Olá, eu sou o Homem Indignado. Um ser humano moderno do século XXI que interage com conteúdos de forma vanguardista. Não, eu não recorro à cultura para obter prazer. O prazer é para os fracos. Qualquer Homem Indignado que se preze já destruiu conscientemente toda a sensibilidade às coisas boas da vida. Que não restem dúvidas: o prazer morreu. Já não é possível entreter-me. Eu já só adquiro meios de entretenimento para alimentar aquela que é minha verdadeira missão no Mundo: irritar-me com merdas.

A irritação com merdas é a única joie de vivre legítima da contemporaneidade. É altamente desaconselhado a qualquer membro da sociedade gostar, comover-se, rir-se, identificar-se ou surpreender-se com qualquer tipo de produção cultural. O Homem Indignado deve saber à partida optar, com elevado critério, por ver, ler, ouvir aquilo que garantidamente desencadeie irritação. Tem de escudar-se de tudo aquilo que lhe possa motivar um sorriso, e tudo aquilo que não lhe dê a oportunidade de se zangar nas redes sociais deve ser consumido com parcimónia.

Acima de tudo, o Homem Indignado deve priorizar a sua verdadeira vocação: presentear as massas com a sua opinião. Nada o deve distrair deste desígnio, muito menos construções sociais antiquadas como o “conhecimento de causa”. Na nova era da emissão contínua de opiniões, o tempo do Homem Indignado é escasso. A leitura do livro em causa, o visionamento da série em debate, a pesquisa sobre o tema em discussão são fúteis e conservadoras barreiras que obstaculizam a necessária produção massiva de pontos de vista por parte do Homem Indignado.

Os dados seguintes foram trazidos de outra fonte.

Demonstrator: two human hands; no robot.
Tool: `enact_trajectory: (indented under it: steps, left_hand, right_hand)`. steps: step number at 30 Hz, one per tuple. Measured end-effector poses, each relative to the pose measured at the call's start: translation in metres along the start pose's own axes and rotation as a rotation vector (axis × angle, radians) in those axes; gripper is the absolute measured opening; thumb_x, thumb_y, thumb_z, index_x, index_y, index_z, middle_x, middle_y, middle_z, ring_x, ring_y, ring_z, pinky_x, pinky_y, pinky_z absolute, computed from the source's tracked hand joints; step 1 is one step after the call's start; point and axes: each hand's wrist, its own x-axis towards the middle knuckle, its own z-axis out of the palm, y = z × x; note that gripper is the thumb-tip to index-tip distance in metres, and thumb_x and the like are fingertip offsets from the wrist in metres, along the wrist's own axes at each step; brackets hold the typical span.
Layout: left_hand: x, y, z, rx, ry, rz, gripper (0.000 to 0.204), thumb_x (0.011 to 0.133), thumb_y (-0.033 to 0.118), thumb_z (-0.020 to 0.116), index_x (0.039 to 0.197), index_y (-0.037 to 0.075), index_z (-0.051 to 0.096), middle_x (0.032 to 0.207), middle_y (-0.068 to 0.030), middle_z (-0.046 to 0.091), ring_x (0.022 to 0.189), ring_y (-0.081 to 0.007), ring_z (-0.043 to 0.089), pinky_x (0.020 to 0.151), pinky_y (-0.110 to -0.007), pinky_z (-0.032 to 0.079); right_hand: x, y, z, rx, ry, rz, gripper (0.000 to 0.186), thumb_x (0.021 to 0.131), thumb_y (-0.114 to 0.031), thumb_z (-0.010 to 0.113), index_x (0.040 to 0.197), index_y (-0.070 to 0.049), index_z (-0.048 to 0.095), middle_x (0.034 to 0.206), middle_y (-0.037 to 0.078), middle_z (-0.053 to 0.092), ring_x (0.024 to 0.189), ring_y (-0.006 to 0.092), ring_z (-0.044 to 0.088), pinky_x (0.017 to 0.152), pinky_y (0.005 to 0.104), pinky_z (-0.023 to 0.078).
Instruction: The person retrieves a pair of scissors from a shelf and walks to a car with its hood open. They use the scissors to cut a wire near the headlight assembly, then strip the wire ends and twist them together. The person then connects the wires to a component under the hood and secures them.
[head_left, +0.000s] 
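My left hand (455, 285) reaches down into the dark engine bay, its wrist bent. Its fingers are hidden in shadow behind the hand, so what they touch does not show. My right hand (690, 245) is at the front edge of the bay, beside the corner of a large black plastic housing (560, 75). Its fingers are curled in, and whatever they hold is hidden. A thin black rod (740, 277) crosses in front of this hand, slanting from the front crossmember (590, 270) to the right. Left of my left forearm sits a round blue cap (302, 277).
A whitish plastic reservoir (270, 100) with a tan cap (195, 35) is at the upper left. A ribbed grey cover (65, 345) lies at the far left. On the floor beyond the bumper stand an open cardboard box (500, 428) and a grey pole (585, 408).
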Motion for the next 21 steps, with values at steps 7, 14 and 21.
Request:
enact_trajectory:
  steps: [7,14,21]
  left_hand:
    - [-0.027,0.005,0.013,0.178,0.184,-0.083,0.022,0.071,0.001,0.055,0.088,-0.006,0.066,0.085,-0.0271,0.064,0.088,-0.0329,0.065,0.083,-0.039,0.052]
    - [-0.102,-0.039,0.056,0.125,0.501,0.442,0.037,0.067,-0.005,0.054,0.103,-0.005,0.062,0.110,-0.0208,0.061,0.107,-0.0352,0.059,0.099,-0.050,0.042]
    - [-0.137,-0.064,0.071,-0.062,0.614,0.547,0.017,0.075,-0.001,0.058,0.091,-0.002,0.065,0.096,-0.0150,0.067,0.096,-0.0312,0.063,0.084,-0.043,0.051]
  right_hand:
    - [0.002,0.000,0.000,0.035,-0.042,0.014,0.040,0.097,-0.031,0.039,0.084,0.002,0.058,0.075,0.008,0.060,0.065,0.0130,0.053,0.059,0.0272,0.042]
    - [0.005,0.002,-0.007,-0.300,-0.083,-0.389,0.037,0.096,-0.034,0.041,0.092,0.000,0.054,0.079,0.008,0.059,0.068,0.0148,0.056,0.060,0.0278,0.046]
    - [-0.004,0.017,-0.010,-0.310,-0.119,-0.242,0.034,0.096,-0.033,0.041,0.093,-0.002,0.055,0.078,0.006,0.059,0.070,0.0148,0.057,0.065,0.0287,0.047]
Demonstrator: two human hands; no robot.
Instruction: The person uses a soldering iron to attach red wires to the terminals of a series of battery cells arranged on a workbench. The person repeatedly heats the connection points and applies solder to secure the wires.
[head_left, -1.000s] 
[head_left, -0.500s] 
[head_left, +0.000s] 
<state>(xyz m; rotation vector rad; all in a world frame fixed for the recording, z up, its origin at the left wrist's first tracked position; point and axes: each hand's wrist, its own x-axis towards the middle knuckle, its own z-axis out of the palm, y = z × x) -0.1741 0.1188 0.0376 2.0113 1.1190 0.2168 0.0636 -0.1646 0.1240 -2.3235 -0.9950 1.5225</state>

Até porque absorver coisas de inimigos intelectuais pode prejudicar a higiene moral do Homem Indignado. O Homem Indignado seria incapaz de se rebaixar ao ponto de ler um artigo assinado por um autor com o qual discordou no passado; não visiona filmes de realizadores que não garantam por escrito serem boas pessoas; jamais ouviria a música de um cantor que com ele não partilhe a mesma opinião sobre política fiscal. Em boa verdade, no futuro, o Homem Indignado já não precisará de ler, ver ou ouvir o que quer que seja. A sua sensibilidade para encontrar antagonismos superficiais estará tão apurada que terá a capacidade para tirar a pinta a todo o tipo de obra apenas pelo título, pela sinopse ou até por quem a recomendou.

Se eu, Homem Indignado, tenho medo de que exponham aquilo que alguns chamariam uma farsa? Criticar, não ouvindo? Denunciar, não vendo? Desclassificar, não lendo? Nem pensar, já que toda a gente que interage comigo tem as mesmas pré-concepções do que eu. Eles também não ouviram, não viram, não leram pois não querem correr o risco de que a sua opinião articulada previamente seja posta em causa pelo confronto com a realidade. O Homem Indignado sabe rodear-se de intérpretes especulativos, iconoclastas invisuais, exegetas de pré-publicação. Fundamentalmente, emerge entre os comuns como um líder, por saber antecipar-se na confirmação daquilo que os seus pares já davam como confirmado.